Table 4 Overall Analysis of proposed and conventional heuristic-based CNN for plant leaf classification on trained and untrained data
Table 5 Overall analysis of proposed and conventional machine learning models for plant leaf classification on trained and untrained data

7 Conclusion

This paper has introduced a new deep learning-based plant leaf classification model. The experiment was done by collecting the publicly available standard datasets called the “Swedish leaf dataset” and the “Mendeley data”. The RGB to gray scale conversion, histogram equalization, and median filtering were increases the image quality. Moreover, the leaf classification was done by the optimized CNN by optimizing its hidden neurons and activation function by the proposed SS-WOA that attained the maximum classification accuracy. The optimized threshold-based CNN classification was performed for handling the untrained images. This method has observed the classification score instead of the classification label. The threshold was fixed on the basis of trial and error pattern concerning the optimization. The hybrid SS-WOA optimized the threshold value that obtained the maximum classification accuracy for the untrained data.
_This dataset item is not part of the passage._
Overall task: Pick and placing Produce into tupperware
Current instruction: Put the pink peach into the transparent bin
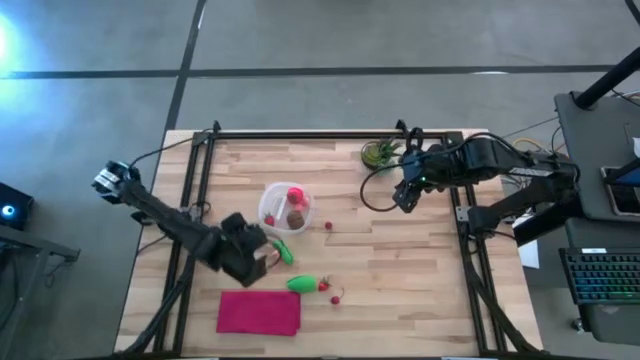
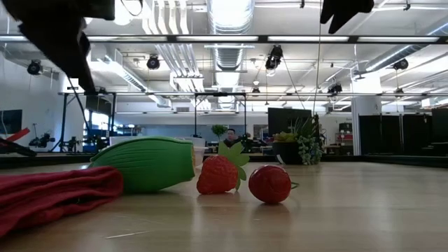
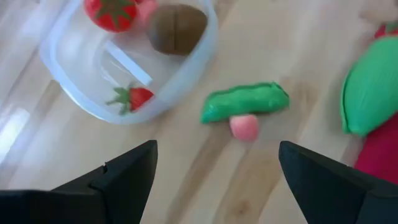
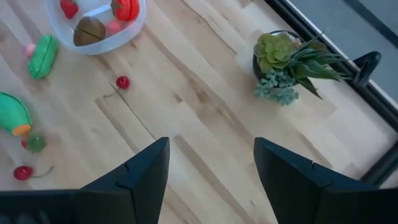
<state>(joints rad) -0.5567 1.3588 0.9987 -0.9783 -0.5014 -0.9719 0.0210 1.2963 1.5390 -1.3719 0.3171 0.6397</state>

The classification of the images was done on the basis of the high classification score and the range greater than threshold value, thus enhances the performance in handling both trained and untrained data. The proposed model was compared to the diverse traditional machine learning models, which has proved the efficiency of the proposed model. From the analysis, the accuracy of the developed SS-WOA-CNN was 0.86%, 0.78%, 1.28%, and 1.53% better than PSO-CNN, GWO-CNN, WOA-CNN, SSO-CNN, and 4.02%, 3.23%, 1.95%, 2.12%, and 0.57% better than NB, SVM, DNN, NN, and CNN, respectively. Thus, it could be demonstrated that the proposed SS-WOA-CNN performed better outcomes in the plant leaf classification for the trained as well as the untrained data. Anyhow, the limitation of the proposed system is that the CNN need to be trained if the available images are lower than the required images.